ﺑﺎﺯﮔﺸﺖ ﺑﻪ ﺻﻔﺤﻪ ﻗﺒﻠﯽ
خرید پکیج
تعداد آیتم قابل مشاهده باقیمانده : 3 مورد
نسخه الکترونیک
medimedia.ir

Patient education: Measles (The Basics)

Patient education: Measles (The Basics)

What is measles? — This is an infection that can cause a rash, fever, and cough. It is caused by infection with the measles virus. This virus spreads very easily from person to person.

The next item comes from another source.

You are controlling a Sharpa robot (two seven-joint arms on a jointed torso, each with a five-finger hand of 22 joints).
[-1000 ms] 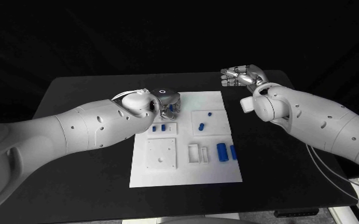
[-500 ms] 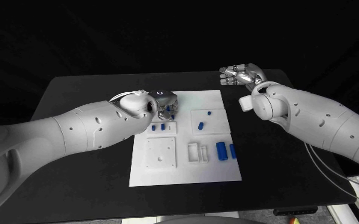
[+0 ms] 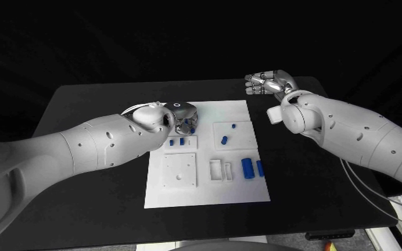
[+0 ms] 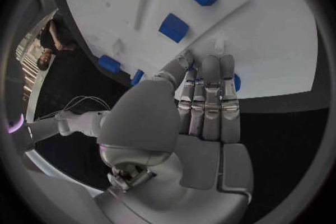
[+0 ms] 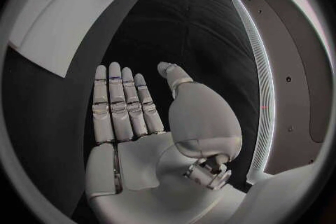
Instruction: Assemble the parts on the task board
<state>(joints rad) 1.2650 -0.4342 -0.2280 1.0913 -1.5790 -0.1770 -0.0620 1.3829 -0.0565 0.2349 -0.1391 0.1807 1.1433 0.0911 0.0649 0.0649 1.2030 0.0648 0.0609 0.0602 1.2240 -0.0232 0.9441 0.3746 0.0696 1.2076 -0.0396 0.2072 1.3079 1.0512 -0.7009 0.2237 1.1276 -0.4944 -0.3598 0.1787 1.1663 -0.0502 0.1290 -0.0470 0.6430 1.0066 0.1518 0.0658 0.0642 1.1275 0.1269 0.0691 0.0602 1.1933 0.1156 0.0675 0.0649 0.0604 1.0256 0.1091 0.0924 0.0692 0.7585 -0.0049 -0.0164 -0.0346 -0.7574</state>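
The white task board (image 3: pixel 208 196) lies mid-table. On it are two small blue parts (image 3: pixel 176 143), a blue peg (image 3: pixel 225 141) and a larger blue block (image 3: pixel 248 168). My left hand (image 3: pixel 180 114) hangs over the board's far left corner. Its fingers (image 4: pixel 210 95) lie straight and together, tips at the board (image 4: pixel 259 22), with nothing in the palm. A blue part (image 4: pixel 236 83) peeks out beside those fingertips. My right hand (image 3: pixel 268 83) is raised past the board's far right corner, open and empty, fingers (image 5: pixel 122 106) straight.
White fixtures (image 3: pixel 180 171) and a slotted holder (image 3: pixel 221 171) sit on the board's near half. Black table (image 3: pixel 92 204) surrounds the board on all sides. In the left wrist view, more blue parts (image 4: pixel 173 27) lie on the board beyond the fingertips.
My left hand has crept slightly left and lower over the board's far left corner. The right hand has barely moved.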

There is a vaccine that keeps people from getting measles. It is called the MMR vaccine. It protects against 3 different infections: measles, mumps, and rubella. The vaccine comes in a shot.

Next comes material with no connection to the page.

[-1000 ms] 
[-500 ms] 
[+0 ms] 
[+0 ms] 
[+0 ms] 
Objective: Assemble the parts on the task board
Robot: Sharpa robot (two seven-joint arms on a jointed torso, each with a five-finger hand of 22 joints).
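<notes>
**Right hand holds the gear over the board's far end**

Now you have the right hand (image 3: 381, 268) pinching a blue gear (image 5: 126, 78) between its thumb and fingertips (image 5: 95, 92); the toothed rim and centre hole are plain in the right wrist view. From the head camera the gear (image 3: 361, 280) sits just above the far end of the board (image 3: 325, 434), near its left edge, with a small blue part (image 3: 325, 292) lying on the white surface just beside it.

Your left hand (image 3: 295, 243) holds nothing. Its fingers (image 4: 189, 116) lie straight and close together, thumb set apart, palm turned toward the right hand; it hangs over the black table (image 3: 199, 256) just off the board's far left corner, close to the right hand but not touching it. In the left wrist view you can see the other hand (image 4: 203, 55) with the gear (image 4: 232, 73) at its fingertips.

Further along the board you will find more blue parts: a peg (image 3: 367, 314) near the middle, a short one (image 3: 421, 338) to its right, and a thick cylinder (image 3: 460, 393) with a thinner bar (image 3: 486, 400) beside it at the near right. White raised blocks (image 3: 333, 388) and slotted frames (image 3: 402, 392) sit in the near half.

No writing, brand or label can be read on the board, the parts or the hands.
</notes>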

People who are at risk for measles include:

Children too young to get a measles shot

People who have never had a measles shot

People who did not get a second measles shot

People who got a shot that did not work well

Going to countries where the measles vaccine is not common, or being around people from these countries, can raise a person's risk of getting measles. Even in places where the vaccine is easy to get, the risk of measles goes up if lots of people choose not to get the vaccine. This has led to an increase in measles cases in certain parts of the US.

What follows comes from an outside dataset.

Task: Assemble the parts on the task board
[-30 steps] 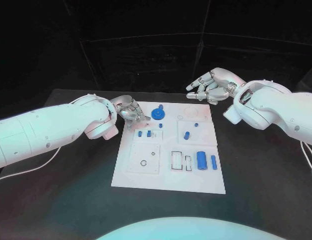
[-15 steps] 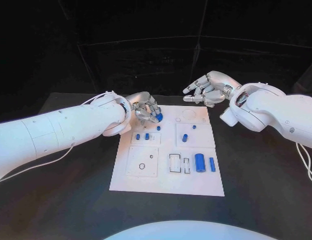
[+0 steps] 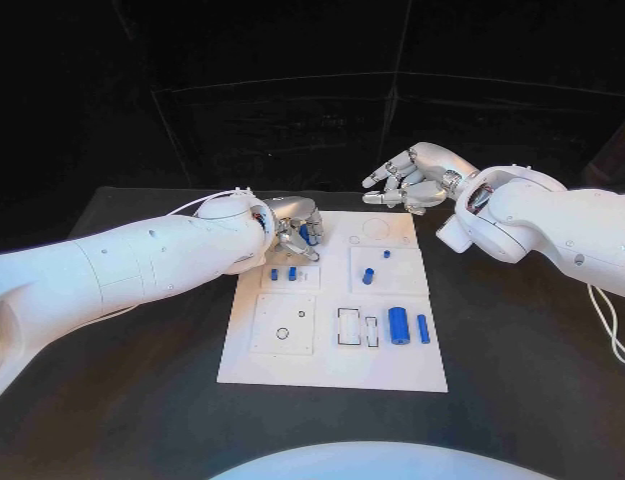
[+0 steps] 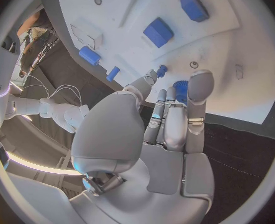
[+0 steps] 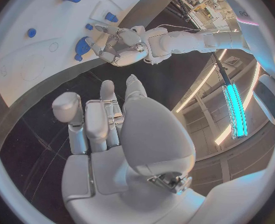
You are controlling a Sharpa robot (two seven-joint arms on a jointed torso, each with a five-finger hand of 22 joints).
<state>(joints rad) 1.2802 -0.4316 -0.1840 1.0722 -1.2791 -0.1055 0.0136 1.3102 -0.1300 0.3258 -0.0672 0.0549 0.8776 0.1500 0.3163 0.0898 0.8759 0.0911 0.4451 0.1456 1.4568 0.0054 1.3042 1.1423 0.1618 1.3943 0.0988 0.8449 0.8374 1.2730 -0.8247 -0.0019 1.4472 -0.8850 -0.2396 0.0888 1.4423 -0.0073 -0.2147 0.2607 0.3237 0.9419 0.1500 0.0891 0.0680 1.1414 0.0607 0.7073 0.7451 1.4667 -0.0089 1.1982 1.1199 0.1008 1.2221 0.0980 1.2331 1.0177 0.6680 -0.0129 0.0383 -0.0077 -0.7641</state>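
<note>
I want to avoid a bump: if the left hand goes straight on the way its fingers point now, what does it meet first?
Most likely the blue gear part right at the left hand fingertips, on the task board; whether they already touch is unclear.

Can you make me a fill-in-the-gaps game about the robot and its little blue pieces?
1. The left hand is over the far end of the white ____.
2. The small pieces lying on the board are the colour ____.
3. The right hand hangs over the ____ table beyond the board, holding nothing.

Missing words: board; blue; black
</note>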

Measles can cause long-term problems with the lungs, ears, or brain. These problems can be dangerous. People can die from measles and the problems it causes.

Some people have a higher risk of serious problems from measles. They include:

People with HIV infection or cancer

Pregnant people

People who do not get enough food or vitamins

Babies

Very old people

What are the symptoms of measles? — The first symptoms can include:

Fever up to 104°F (40°C)

Feeling sick, like with a cold

Loss of appetite

Spots in the mouth – These can look like grains of salt.

After the first symptoms, many people have:

Red, runny eyes. The eyes might also be extra sensitive to bright light.

Sneezing and coughing

A red rash that starts on the face and spreads to the body (picture 1). The spots in the rash can form red patches.

A sore throat

Most people start feeling better about 2 days after the rash starts. After 3 or 4 days, the rash starts to turn brown and go away. The skin might peel or flake off, like after a sunburn. Many people have a cough for 1 or 2 weeks after the rash goes away.

Some people who get measles have other symptoms, such as a headache, chest pain, or breathing problems.

How does measles spread? — If you have not had measles or the MMR vaccine, you can catch measles from an infected person. This can happen if you are around an infected person or go somewhere an infected person has been.

A person with measles can start spreading it about 5 days before they get a rash. It can spread for about 4 days after the rash is gone.

Should I call the doctor if I think that my child or I have measles? — Yes. If you or your child has a fever and rash, call the doctor or nurse. They can ask questions and tell you what to do next. Don't go to the doctor's office without calling first. Measles spreads easily, so you could give it to other people at the doctor's office.

What if I was near someone with measles? — Call your doctor or nurse. It might still be possible to avoid getting sick. If you get it soon enough, the vaccine can stop measles or make it less serious. People who cannot get the vaccine can take a medicine that can help keep them from getting sick.

Is there a test for measles? — Yes. The doctor or nurse can do blood tests. But these tests might not be needed. A doctor or nurse can often tell if a person has measles by doing an exam and learning about the symptoms.

How is measles treated? — For most people, there is no specific treatment. If you or your child have measles, you can:

Rest.

Drink plenty of fluids.

Take acetaminophen (sample brand name: Tylenol) to help with fever and aches.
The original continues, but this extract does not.